Der Blick vom legendären Lechlhof auf das magische rätische Dreieck: Münstertal, Vinschgau und Reschengebiet.

Dosengemüse verdrängte die frische Ware

Eine bittere Erfahrung steht an der ‚Wiege‘ dieses BIO-Hotels. Friedrich Steiner (60) musste als junger Bub erleben, wie die erntefrischen Produkte des Hofes seiner Familie in Agums Anfang der 70er Jahre quasi über Nacht nicht mehr gefragt waren. Man glaubt’s ja kaum: Das Dosengemüse verdrängte die frische Ware. „Wir mussten mit unserem frisch geernteten Gemüse umdrehen und nach Hause fahren“, erzählt er. Und die Hoteliers? „Die scherten sich keinen Pfifferling um die lokalen Bauern“ sagt er heute.

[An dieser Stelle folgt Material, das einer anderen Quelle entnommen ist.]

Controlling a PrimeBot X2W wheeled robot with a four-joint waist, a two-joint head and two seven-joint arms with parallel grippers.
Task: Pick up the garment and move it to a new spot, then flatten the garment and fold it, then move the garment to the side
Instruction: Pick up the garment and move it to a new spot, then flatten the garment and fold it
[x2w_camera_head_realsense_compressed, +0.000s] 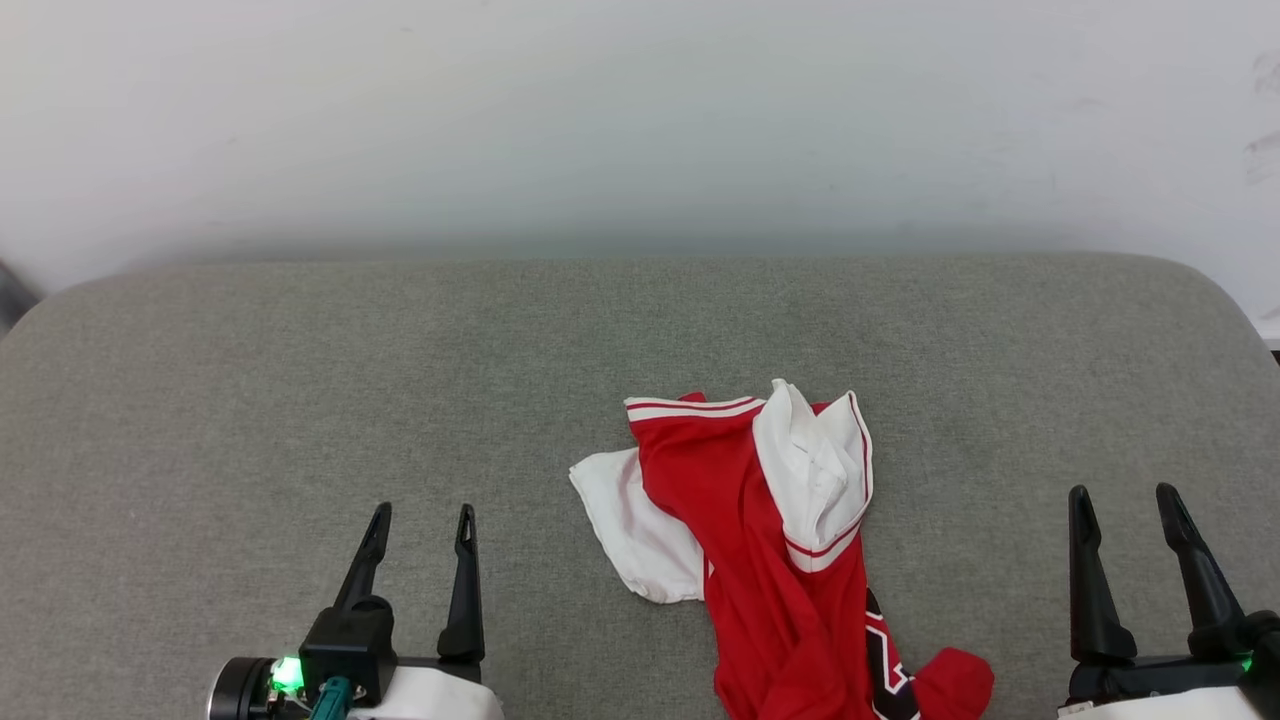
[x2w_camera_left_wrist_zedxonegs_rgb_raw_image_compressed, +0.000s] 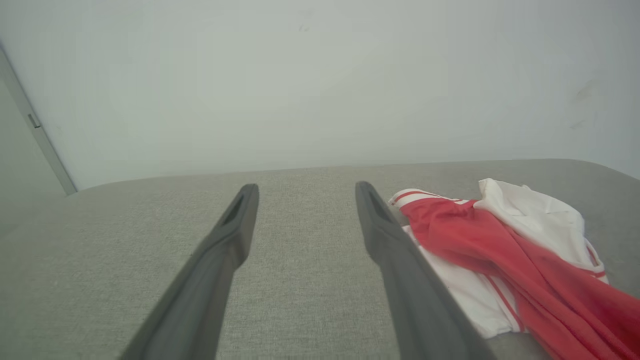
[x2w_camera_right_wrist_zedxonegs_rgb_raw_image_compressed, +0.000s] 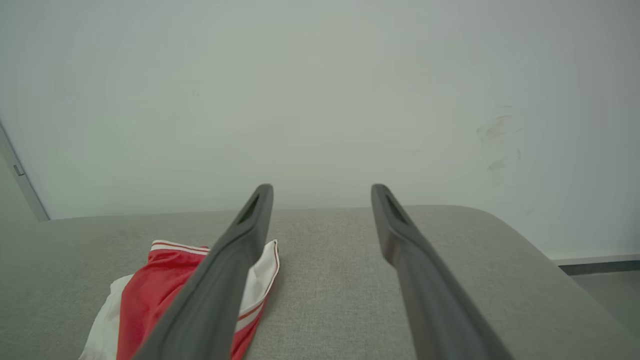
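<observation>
The garment (x2w_camera_head_realsense_compressed: 760, 530) is seen lying crumpled on a grey fabric-covered surface (x2w_camera_head_realsense_compressed: 300, 400), a little right of the middle in the head view and near the front, where its lower end is cut off by the bottom edge. The red body is bunched into a long strip running toward the robot. One white sleeve edged in red stripes is folded over the top of it, and another white part is spread flat on its left side. A piece of black print with a white outline is visible low on the strip. The left gripper (x2w_camera_head_realsense_compressed: 424, 512) is held at the lower left, its two dark fingers spread apart with nothing between them, well apart from the cloth. The right gripper (x2w_camera_head_realsense_compressed: 1123, 492) is held at the lower right, likewise spread and empty, and clear of the cloth. In the left wrist view the garment is seen to the right of the fingers, and in the right wrist view to their left. A pale wall (x2w_camera_head_realsense_compressed: 640, 120) is seen behind the surface.
</observation>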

„Ich habe mir damals geschworen, das zu ändern“ erzählt er mir, als ich ihn in seinem BIO-Hotel Panorama in Mals besuche. „Denn ohne Landwirtschaft gibt es keinen Tourismus, und ohne gerechte Preise gibt’s auch keine Bauern. Das beschäftigte mich als Bauernbub während meiner Kellnerlehre“ sagt er. Wir sitzen im gemütlich ausgestatteten Empfangsbereich des Hotels. Ein sympatisch-gediegener Geruch umschmeichelt die Nase. Etwas zwischen Bienenwachs und Pfefferminz. Oder doch eher Nelkenduft und Zimt? Was auch immer. Es ist heimelig und sehr angenehm hier.

Familiäres Ambiente

Das Haus – von außen betrachtet ein ‚normales’ Hotel – präsentiert sich unmittelbar nach der Türschwelle als durchaus ungewöhnlich. Irgendwie privat, besser noch ‚familiär‘. Da gibt es anstelle einer ausladenden Rezeption eine Bar und viele kleine Tische. Mehrere Räumlichkeiten gehen vom zentralen Eingangsbereich ab. Auffallend: eine Verkostungsecke für den hauseigenen Edelbrand. Aber dazu später.

BIO-Hotel Panorama

Die Chefleute des Panorama, Dorothea und Friedrich Steiner. ©BIO-Hotel Panorama

Friedrich Steiner kam vor 33 Jahren nach Mals, lernte Dorothea Schenk kennen, deren Vater das Gasthaus Panorama führte. 20 Busse machten damals täglich hier Rast und spuckten massenhaft Passagiere nach der Reschenüberquerung aus.  Das Gasthaus war mehr Rast- als Gaststätte. Und als er 1985 gemeinsam mit seiner Frau das Haus übernahm führte man über Nacht die Mülltrennung ein. Schon damals wurden die ideellen Grundsteine für das spätere BIO-Hotel gelegt. Der Mülltrennung folgte die Erzeugung hauseigener Marmeladen. „Dann haben wir versucht, Bauern zu motivieren, uns Gemüse zu liefern“, sagt Steiner. Aber die waren damals schon alle auf dem Spezialisierungstrip in Richtung Apfelzucht.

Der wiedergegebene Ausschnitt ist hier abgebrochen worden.